Innerviews, music without borders

Gary Willis
No Borders, No Limits
by Anil Prasad
Copyright © 1997 Anil Prasad.

When bassist Gary Willis began working on No Sweat, his first solo album, he decided to take a novel approach seen less and less in today's jazz world: he let the spirit of the music guide him. Willis' uncompromising approach is one he's stuck to throughout his main gig with Tribal Tech, the adventurous fusion quartet from California he co-leads with guitarist Scott Henderson. Since the mid-'80s, the group has released seven studio albums of ballsy jazz-rock that proudly spit in the face of fashion.

That same disdain for trends permeates No Sweat. The disc is a fun, no-holds-barred fusion outing that focuses on improvisation, lengthy jams and intricate interaction between the players involved. No Sweat finds drummer Dennis Chambers, saxophonist Steve Tavaglione and Tribal Tech keyboardist Scott Kinsey combining with Willis' supple, yet fiery fretless bass lines. The result is some of the most refreshing instrumental music of recent memory.

When Willis isn't working with Tribal Tech or on his solo career, he can be found serving as a sideman for the likes of legendary players such as Wayne Shorter, Allan Holdsworth and Robben Ford. He's also a teacher, author and avid mountain biker.

This interview explores the making of No Sweat, Willis' evolution as a composer, Tribal Tech's future directions and his opinions on everything from Alanis Morissette to Bill Clinton to Homer Simpson.

Let’s start with the obvious question. Why a solo album now after so many years with Tribal Tech?

Well, I do have a separate identity from Tribal Tech as a musician. I've been able to express pretty much what I've wanted to with that band, but there are a few other things that I enjoy doing in a band context that don't necessarily happen in Tribal Tech. So, this was an opportunity to pursue that. The kind of reputation of that band, although it's pretty versatile, is kind of in-your-face, angst-ridden, intensity, most of the time.

Angst-ridden?

Angst-ridden, is that a good phrase?

You tell me.

Yeah, it’s angry jazz, a lot of times. I enjoy that intensity, but I just feel that there are other kinds of intensity you can do, other sides of musical expression as well, because there's intensity on my record. It's just that it doesn't necessarily come from fusion guitar or whatever. You know, I did turn on a fuzz pedal for about ten seconds, but other than that... [laughter]

Was the decision to do a solo album a major decision for you?

No, not really. It's not that I've quit the band, I've just added to what I'm doing, that's all.

I didn’t mean to imply that you wanted to leave the band.

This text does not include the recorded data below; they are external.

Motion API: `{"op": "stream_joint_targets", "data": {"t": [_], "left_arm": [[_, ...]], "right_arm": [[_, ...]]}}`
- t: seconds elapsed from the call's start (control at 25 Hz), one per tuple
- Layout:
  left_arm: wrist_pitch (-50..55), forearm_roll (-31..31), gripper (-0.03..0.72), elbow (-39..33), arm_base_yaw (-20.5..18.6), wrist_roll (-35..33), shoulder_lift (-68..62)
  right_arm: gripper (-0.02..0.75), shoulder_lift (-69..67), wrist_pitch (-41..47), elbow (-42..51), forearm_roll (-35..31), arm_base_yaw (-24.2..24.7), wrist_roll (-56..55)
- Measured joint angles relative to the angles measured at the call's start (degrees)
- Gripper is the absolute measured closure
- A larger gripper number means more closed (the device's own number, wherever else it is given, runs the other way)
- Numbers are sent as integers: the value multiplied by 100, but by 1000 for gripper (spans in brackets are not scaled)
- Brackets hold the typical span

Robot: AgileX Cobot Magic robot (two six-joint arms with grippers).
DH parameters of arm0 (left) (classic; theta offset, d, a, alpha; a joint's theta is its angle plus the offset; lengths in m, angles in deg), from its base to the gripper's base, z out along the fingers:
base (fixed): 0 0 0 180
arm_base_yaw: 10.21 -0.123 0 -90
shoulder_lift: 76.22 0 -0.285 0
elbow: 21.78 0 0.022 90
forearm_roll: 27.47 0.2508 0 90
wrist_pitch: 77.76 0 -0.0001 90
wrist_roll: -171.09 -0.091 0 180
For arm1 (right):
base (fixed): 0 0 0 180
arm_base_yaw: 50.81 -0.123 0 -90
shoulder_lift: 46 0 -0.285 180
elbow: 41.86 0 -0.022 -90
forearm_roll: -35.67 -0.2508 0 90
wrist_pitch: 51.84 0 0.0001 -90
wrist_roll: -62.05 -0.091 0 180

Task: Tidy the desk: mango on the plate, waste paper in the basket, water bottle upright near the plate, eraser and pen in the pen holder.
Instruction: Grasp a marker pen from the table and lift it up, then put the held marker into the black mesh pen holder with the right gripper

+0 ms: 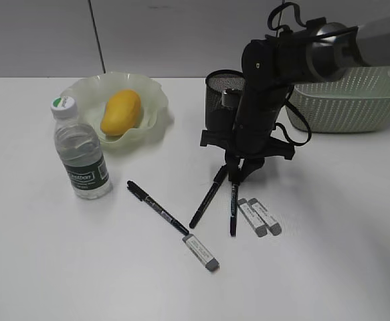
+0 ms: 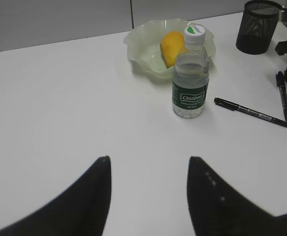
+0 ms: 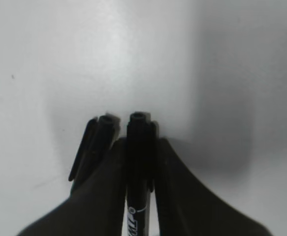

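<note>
Water bottle [image 1: 80, 150] stands upright at the left of the white worktop [image 1: 328, 267], just beside the plate [image 1: 151, 93] that holds the mango [image 1: 121, 112], while the left hand [image 2: 148, 196] hangs open over bare worktop. Toward the right, a pen [image 1: 157, 208] and three erasers [image 1: 201, 252] lie loose. The right hand [image 1: 237, 175], in front of the pen holder [image 1: 220, 93] and the basket [image 1: 352, 100], is closed on a second pen [image 3: 137, 167], with a third pen [image 3: 91, 147] touching its left finger.

Near edge and left side of desk [image 1: 41, 267] lay open; pens [image 1: 157, 208], erasers [image 1: 259, 217] cluttered centre; pen holder [image 1: 223, 93], basket [image 1: 348, 100] blocked far-right corner.
</note>
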Motion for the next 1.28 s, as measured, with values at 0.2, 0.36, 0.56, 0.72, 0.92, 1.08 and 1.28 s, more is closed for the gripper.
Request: {"op": "stream_joint_targets", "data": {"t": [0.2,0.36,0.56,0.72,0.92,1.08,1.28], "left_arm": [[0,0,315,0,0,0,0],[0,0,315,0,0,0,0],[0,0,315,0,0,0,0],[0,0,337,0,0,0,0],[0,0,383,0,0,0,0],[0,0,408,0,0,0,0],[0,0,421,0,0,0,0]], "right_arm": [[598,262,-26,6,-7,0,82],[598,815,145,6,4,0,302],[598,1785,-1015,17,154,-26,1447],[598,2255,-3129,5,1306,-52,1860],[598,2065,-5149,5,2541,34,1930],[598,1680,-5934,5,2596,212,1966],[598,1200,-6143,18,2301,451,1973]]}}
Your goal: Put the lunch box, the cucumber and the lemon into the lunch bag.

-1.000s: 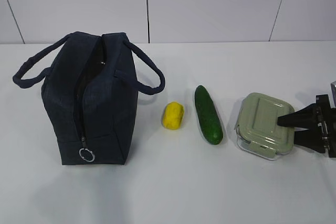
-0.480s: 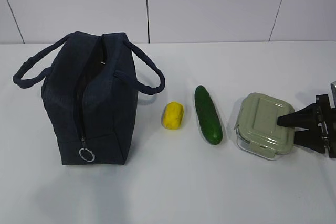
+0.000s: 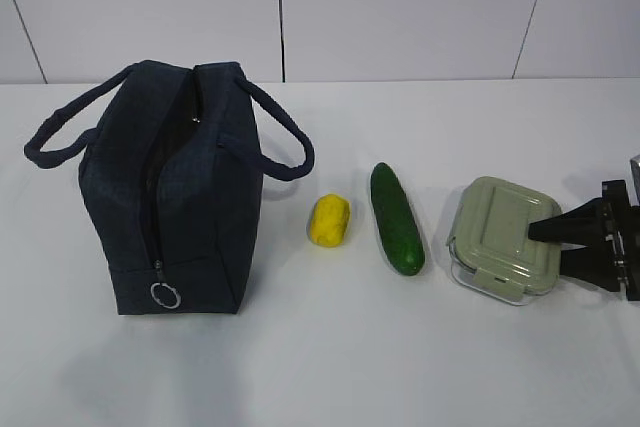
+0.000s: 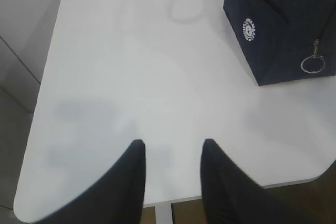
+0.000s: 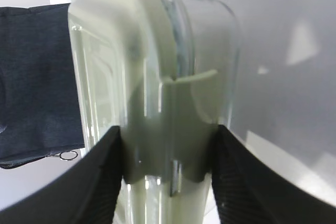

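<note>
The lunch box (image 3: pixel 503 237), clear glass with a sage-green lid, sits on the white table at the right. My right gripper (image 3: pixel 548 250) reaches in from the right edge, and its two black fingers press the box's sides. The right wrist view shows the box (image 5: pixel 152 77) filling the gap between the fingers (image 5: pixel 167 129). The cucumber (image 3: pixel 397 217) lies left of the box, with the yellow lemon (image 3: pixel 329 220) beside it. The navy lunch bag (image 3: pixel 170 187) stands at the left. My left gripper (image 4: pixel 170 145) is open and empty over the table's near left corner, out of the exterior view.
The bag's silver ring pull (image 3: pixel 165 295) hangs low on the side facing me, and the zipper slot above it looks parted. The bag's white logo (image 4: pixel 248 29) shows in the left wrist view. The table edge (image 4: pixel 157 203) lies under the left fingers.
</note>
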`<state>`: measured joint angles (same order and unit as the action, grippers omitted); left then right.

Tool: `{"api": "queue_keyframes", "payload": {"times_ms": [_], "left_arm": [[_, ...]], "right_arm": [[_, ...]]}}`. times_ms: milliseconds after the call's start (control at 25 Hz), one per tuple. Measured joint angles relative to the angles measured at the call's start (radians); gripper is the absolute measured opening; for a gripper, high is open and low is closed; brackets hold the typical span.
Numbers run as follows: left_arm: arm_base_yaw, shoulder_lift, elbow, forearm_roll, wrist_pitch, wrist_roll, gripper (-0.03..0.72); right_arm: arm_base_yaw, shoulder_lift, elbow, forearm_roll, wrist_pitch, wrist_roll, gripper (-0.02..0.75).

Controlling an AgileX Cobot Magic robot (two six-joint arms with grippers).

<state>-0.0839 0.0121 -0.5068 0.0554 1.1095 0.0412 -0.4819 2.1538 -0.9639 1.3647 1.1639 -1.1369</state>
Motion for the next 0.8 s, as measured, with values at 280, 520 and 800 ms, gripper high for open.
{"api": "queue_keyframes", "payload": {"times_ms": [280,520,800], "left_arm": [[0.000,0.000,0.000,0.000,0.000,0.000,0.239],[0.000,0.000,0.000,0.000,0.000,0.000,0.238],[0.000,0.000,0.000,0.002,0.000,0.000,0.238]], "right_arm": [[0.000,0.000,0.000,0.000,0.000,0.006,0.365],[0.000,0.000,0.000,0.000,0.000,0.018,0.363],[0.000,-0.035,0.000,-0.027,-0.036,0.036,0.363]]}}
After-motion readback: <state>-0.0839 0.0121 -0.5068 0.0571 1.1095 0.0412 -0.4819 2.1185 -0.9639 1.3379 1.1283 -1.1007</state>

But after so many years in a band, striking out in a solo direction usually signals a major change, be it in focus, mindset or future leanings.

I don't want to be corny, but the title is how the thing turned out. It involved the least hassle of any project I've done, from beginning to end, as far as getting the music together, rehearsing it, and having it come out. It was basically because the tunes were mostly sketches, not full-blown production numbers as we're used to doing in Tribal Tech. There wasn't too much of a preconceived direction that each tune had, so each one kind of developed on its own. We weren't sweating trying to make the tune go where's it's supposed to. We just let it go where it wanted to.

How long have you had these sketches kicking around?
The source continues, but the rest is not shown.